La historia es que en el velorio del padre Aristi no había flores, por lo
cual mons. Bergoglio, que para entonces era obispo auxiliar de Buenos Aires,
pensó: “este hombre ha perdonado los pecados a todo el clero y ahora no tiene
siquiera una flor”. Fue a comprar unas cuantas y, mientras se las ponía,
arrancó la cruz de su rosario (“Es ese ladrón que todos llevamos dentro”,
dice…). En aquel momento miró al cadáver y le dijo: “dame la mitad de tu
misericordia”. Desde entonces la lleva consigo y, “cuando me viene un mal
pensamiento contra alguien, echo siempre la mano aquí. ¡Y siento la gracia!
Cuánto bien hace el ejemplo de un sacerdote misericordioso…” (Boo, 2016, p.
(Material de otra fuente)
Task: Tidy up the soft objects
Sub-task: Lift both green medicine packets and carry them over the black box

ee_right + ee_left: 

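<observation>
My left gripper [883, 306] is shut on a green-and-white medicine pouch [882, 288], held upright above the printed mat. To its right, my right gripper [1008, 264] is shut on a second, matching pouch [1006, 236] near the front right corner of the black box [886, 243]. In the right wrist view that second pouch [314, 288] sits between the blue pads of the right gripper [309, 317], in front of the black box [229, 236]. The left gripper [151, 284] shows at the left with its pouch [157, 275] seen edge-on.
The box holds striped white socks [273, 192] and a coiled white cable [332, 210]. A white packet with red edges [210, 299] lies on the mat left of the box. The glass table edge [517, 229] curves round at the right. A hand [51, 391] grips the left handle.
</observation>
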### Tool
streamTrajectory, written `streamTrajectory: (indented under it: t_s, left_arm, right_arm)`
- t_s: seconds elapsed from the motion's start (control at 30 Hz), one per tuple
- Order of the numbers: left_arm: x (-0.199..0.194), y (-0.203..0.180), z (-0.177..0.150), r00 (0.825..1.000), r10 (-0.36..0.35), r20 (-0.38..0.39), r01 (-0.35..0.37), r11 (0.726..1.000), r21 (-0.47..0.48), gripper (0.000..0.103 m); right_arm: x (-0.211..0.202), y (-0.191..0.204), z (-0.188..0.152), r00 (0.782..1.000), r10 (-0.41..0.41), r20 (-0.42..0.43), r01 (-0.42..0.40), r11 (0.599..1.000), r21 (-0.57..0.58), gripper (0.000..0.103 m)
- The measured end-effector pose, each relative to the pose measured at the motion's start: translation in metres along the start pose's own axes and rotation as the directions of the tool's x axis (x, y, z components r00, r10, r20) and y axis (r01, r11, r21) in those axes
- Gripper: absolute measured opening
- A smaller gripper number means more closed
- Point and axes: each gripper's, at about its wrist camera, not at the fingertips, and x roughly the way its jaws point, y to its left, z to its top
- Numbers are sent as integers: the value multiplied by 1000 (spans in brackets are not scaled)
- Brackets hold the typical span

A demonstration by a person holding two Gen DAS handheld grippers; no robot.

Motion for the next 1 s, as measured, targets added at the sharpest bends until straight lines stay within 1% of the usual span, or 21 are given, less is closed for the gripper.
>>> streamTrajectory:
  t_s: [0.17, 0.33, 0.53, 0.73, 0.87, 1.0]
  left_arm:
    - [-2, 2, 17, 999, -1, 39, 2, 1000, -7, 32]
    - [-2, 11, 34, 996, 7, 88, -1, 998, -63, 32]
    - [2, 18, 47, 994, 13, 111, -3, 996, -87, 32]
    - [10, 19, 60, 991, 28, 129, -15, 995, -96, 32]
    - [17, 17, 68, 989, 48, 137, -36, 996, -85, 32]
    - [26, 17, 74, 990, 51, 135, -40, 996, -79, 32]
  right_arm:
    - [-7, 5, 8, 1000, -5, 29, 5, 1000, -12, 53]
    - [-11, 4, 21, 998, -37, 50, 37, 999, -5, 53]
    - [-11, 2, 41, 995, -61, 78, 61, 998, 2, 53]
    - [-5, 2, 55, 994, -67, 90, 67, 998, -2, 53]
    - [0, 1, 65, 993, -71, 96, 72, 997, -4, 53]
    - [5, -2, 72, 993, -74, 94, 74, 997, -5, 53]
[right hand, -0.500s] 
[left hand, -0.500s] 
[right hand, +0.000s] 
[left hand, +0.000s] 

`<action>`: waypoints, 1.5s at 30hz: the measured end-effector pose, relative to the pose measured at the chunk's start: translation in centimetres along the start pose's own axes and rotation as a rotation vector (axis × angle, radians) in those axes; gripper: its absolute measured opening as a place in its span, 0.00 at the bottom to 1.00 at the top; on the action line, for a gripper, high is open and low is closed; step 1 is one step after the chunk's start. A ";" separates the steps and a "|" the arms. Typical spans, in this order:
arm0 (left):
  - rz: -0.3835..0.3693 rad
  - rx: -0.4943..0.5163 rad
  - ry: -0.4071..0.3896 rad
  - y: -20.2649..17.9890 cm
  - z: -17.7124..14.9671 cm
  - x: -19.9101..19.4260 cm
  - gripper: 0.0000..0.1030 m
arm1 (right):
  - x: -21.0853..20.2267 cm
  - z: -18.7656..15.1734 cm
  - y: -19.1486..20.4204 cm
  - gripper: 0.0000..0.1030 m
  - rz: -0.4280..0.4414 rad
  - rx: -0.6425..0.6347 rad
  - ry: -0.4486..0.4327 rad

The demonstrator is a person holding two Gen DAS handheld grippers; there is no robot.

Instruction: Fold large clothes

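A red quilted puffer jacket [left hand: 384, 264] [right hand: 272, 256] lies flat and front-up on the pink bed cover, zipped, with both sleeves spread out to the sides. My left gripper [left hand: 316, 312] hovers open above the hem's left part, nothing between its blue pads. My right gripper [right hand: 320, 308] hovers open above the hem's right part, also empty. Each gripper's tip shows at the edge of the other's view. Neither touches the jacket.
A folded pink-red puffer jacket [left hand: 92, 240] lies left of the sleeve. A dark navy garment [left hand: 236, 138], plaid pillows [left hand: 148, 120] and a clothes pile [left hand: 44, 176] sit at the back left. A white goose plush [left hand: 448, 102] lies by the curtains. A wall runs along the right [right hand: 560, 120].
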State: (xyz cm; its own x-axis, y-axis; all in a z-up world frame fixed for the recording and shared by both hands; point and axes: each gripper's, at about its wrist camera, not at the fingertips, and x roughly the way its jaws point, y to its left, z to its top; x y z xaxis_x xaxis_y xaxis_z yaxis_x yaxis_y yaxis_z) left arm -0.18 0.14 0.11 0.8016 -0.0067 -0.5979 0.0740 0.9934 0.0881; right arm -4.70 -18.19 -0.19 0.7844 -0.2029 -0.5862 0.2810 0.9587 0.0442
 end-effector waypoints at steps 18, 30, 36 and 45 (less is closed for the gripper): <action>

294). El papa nos invita a imitar esa compasión de Jesús:
“Algunos teólogos
antiguos decían que en este pasaje se encierra todo el Evangelio. Cada uno de
nosotros es el hombre herido, y el samaritano es Jesús. Y nos ha curado las
heridas. Se ha hecho cercano. Ha cuidado de nosotros. Ha pagado por nosotros. Y
ha dicho a su Iglesia: "Si necesita algo más, págalo tú, que yo volveré y
pagaré". Pensarlo bien: en este texto está todo el Evangelio. Queridos
hermanos y hermanas, nada de funcionarios. Hay que ser cristianos en serio,
cristianos que no temen mancharse las manos, la ropa, cuando se hacen cercanos,
cristianos abiertos a las sorpresas, cristianos que, como Jesús, pagan por los
demás” (Homilía, 8-10-2018).
Pidamos a la Santísima Virgen que cada día vivamos mejor “el programa del
cristiano —el programa del buen samaritano, el programa de Jesús—, que es un
“corazón que ve” (Benedicto XVI, 2005, n. 31). Que el nuestro sea un corazón
que ve dónde se necesita amor, misericordia, y que actúe en consecuencia.